Die Idee zu diesem Tag stammte von Bastian Melnyk, einem deutschen Cartoonisten, der sogar einen Comic für die Reihe "Skurrile Feiertage" über das Ereignis gestaltete. Warum ausgerechnet der 5. Februar gewählt wurde, bleibt unklar – doch der Tag hat seitdem eine kleine, aber treue Anhängerschaft gefunden. Sein Ziel ist simpel: eine Körperfunktion, die oft mit Scham belegt wird, zu normalisieren – oder gar zu feiern.
Furzen ist seit jeher ein Thema für Humor und Mythen. Eine kolumbianische Legende der Tatuyo erzählt etwa vom "Geist ohne After", der die Entstehung von Ton mit einem Furz verbindet. In der Unterhaltungsbranche hat sich der britische Künstler Mr. Methane (mit bürgerlichem Namen Paul Oldfield) als professioneller "Flatulist" einen Namen gemacht und zeigt damit die heitere Seite des Phänomens.

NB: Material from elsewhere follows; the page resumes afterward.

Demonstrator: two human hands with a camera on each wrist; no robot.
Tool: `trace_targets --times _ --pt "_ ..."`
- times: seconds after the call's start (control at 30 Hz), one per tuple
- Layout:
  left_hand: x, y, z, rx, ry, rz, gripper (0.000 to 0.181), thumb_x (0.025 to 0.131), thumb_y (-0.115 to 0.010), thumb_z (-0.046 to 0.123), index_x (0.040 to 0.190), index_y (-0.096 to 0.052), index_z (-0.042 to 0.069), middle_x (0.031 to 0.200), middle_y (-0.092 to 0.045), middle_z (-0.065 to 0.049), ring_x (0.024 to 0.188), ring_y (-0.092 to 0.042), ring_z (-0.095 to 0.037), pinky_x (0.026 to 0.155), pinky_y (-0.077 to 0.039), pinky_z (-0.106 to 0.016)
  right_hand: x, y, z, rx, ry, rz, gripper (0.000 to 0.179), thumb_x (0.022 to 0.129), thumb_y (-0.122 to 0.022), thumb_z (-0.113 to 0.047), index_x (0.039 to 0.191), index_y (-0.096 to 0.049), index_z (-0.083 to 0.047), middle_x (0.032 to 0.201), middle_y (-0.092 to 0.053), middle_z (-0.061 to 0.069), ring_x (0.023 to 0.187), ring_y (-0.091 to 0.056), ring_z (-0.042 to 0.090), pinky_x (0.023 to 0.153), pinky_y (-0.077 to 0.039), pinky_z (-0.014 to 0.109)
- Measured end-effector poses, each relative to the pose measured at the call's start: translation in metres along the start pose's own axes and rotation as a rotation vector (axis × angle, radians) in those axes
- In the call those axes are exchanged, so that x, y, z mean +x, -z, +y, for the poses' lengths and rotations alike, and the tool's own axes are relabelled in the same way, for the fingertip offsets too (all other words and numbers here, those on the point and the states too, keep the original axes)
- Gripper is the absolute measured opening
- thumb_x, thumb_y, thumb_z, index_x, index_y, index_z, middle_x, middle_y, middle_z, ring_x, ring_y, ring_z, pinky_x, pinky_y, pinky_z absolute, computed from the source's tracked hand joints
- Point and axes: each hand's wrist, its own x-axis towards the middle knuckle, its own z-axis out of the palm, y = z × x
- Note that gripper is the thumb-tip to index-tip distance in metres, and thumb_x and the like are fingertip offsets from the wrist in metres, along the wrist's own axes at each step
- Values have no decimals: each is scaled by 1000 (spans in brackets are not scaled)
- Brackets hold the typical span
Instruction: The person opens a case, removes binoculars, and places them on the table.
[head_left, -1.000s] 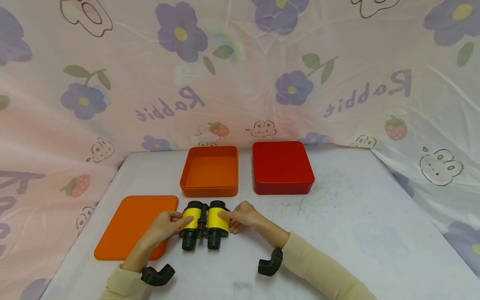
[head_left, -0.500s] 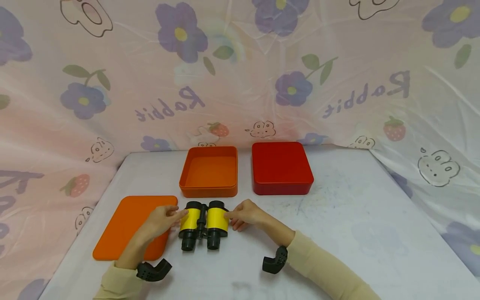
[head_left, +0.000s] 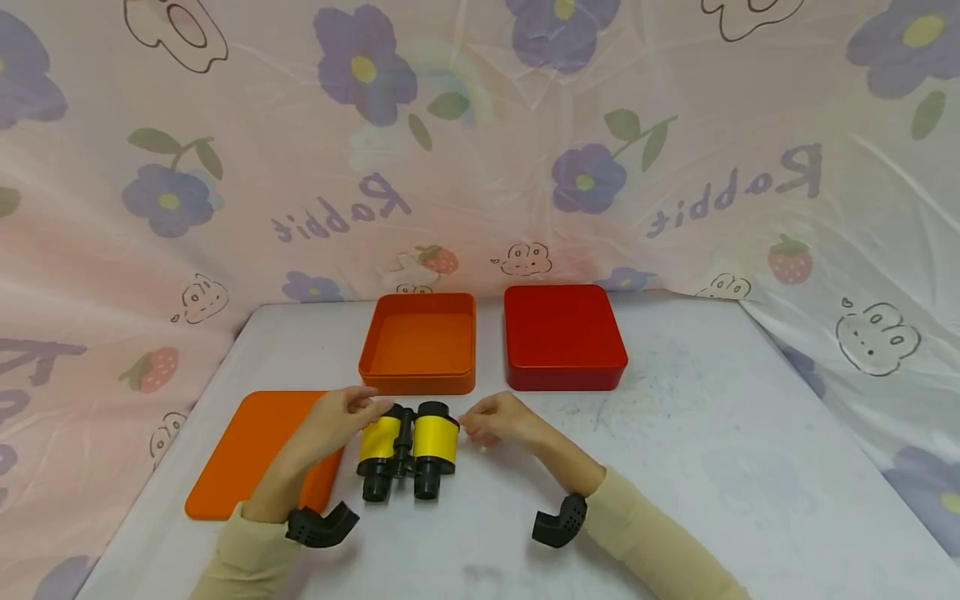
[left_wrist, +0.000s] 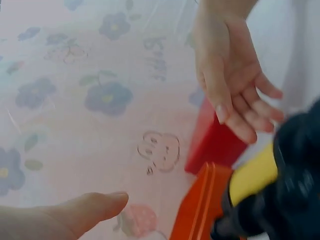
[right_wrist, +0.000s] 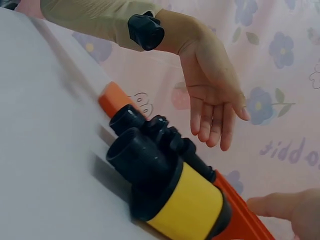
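A pair of yellow and black binoculars [head_left: 435, 437] lies on the white table, its narrower black eyepieces toward the person. My left hand [head_left: 336, 421] hovers at the upper left of the binoculars and hides part of the left barrel in the head view. The right wrist view shows that left hand [right_wrist: 212, 95] apart from the binoculars, its fingers straight and pointing down. Close by the right barrel is my right hand [head_left: 504, 419], and whether it touches the barrel is hard to tell. In the left wrist view the right hand [left_wrist: 232, 75] has loosely bent fingers holding nothing.
An orange box [head_left: 418, 385] without its lid stands behind the binoculars, and a red box [head_left: 564, 329] is to its right. A flat orange lid [head_left: 258, 454] lies at the left, partly under the left forearm. A patterned cloth [head_left: 480, 167] hangs behind the table.
Both hands have let go of the binoculars. The left hand has lifted and shifted toward the orange box, and the right hand has drawn slightly away to the right. The binoculars stay put.
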Motion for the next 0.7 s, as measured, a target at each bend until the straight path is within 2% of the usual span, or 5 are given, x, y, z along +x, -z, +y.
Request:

Trotz seines Nischendaseins teilt sich der "Hast du gepupst?"-Tag sein Datum mit bekannteren Anlässen. Während der Welt-Nutella-Tag weltweit gefeiert wird, sind die Ursprünge des US-amerikanischen "National Fart Day" kaum dokumentiert.
Der "Hast du gepupst?"-Tag bleibt in Deutschland eine verspielt-obskure Tradition. Zwar erhält er wenig mediale Aufmerksamkeit, doch seine Botschaft ist klar: Furzen ist natürlich und allgegenwärtig. Der Feiertag existiert weiter neben den anderen Festen am 5. Februar – und bringt eine humorvolle Note in den Kalender.